L’Irak vit actuellement une crise politique sans précédent depuis sa libération de la dictature de Saddam Hussein et depuis le départ des troupes américaines, avec une résurgence du sunnisme politique à la faveur du réveil islamique que vit le monde arabe. Les ingérences extérieures se font sentir à tous les niveaux en Irak, qu’elles soient iraniennes, saoudo-arabes, turques ou autres. Elles contribuent à bloquer les réformes politiques espérées et l’implémentation des accords convenus pour le partage des pouvoirs et des richesses, attisent les clivages ethniques (Kurdes vs Arabes) et confessionnels (Chiites vs Sunnites), et alimentent les tensions géopolitiques pesantes (Iran, Turquie, Arabie saoudite, Syrie, etc.). L’insécurité et la violence généralisées empêchent le développement de l’Irak, et menacent même son intégrité et son unité.

La Jordanie, coincée entre deux dossiers bouillonnants, la crise syrienne et le conflit israélo-palestinien, subit aussi les pressions irakiennes. Le régime monarchique hachémite, secoué par une instabilité politique devenue chronique, subit les répercussions directes de la guerre en Syrie (activisme de parties occidentales à partir de son territoire, afflux de réfugiés, incidents à répétition à la frontière, etc.), alors qu’il est de plus en plus ouvertement contesté par l’Opposition islamiste. Il tente, pour la énième fois, de convaincre ses opposants et ses partenaires extérieurs de sa sincérité à engager de réelles et profondes réformes…

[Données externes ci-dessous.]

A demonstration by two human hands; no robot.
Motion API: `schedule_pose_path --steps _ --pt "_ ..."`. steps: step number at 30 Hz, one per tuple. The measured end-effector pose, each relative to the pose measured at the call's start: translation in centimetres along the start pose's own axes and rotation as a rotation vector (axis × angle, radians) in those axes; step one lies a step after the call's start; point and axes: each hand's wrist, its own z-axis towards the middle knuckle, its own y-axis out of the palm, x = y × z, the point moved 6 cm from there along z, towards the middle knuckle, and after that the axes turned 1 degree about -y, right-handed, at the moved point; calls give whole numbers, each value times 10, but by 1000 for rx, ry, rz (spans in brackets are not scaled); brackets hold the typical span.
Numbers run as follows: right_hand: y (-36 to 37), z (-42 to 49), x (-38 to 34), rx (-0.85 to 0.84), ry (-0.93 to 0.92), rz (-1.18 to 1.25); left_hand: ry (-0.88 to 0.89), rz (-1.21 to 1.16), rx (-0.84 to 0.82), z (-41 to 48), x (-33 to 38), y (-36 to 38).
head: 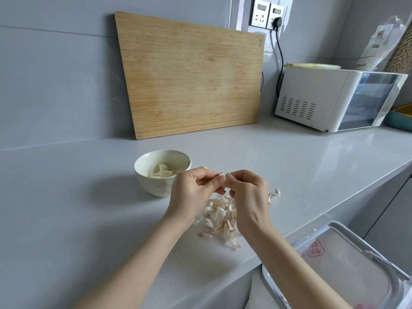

En Syrie, la crise s’est transformée en une guerre de positions, avec une dimension régionale et internationale évidente. En attendant l’hypothétique arrangement russo-américain qui débloquerait la situation, et qui viendrait appuyer le rapprochement espéré sur le dossier syrien entre Ankara, Le Caire et Téhéran, la Syrie, qui se transforme en une terre de djihad pour les sympathisants d’al-Qaëda, sombre dans une violence intenable, qui commence à déborder vers les pays voisins, avec le risque d’une déstabilisation du front nord d’Israël (qui n’a pas hésité à engager son aviation contre des installations militaires en Syrie, tout en déployant de façon préventive son système de défense antimissile à la frontière libanaise et dans le Golan). Le chaos syrien inquiète les pays voisins surtout la très fragile nation libanaise mais pas seulement, et pourrait provoquer des arrangements, même provisoires et transitoires, afin de stabiliser la scène syrienne.

Le Liban, encore plus divisé autour de la question syrienne, étouffe sous le poids de centaines de milliers de réfugiés syriens, alors que sa société se radicalise, et que les groupes activistes sunnites, libanais, syriens, palestiniens et transfrontaliers, s’installent dans le paysage libanais, faisant front au Hezbollah et aux milieux pro-syriens. Le Hezbollah est, à nouveau, montré du doigt, accusé d’être impliqué dans les combats en Syrie avec les encouragements de son sponsor iranien, et accusé d’une série d’actes répréhensibles aussi bien sur le plan interne (assassinats politiques, etc.) que sur le plan international (mis en accusation par la Bulgarie dans un attentat anti-israélien, il est menacé d’être inscrit sur la liste européenne des organisations terroristes). Incontournable au Liban, sur le plan politique et social, l’organisation chiite pro-iranienne se projette déjà dans l’après-Assad, avec les encouragements aussi de Téhéran qui espère préserver son influence au Proche-Orient dans l’éventualité d’une Syrie sans Bachar el-Assad. Le Liban doit faire face à une série de défis en 2013 : respect des échéances constitutionnelles (élections), gestion du dossier des réfugiés syriens et palestiniens, risques terroristes, ouverture du chantier énergétique (gaz offshore et conflit maritime avec Israël), risque de conflit à la frontière sud, etc.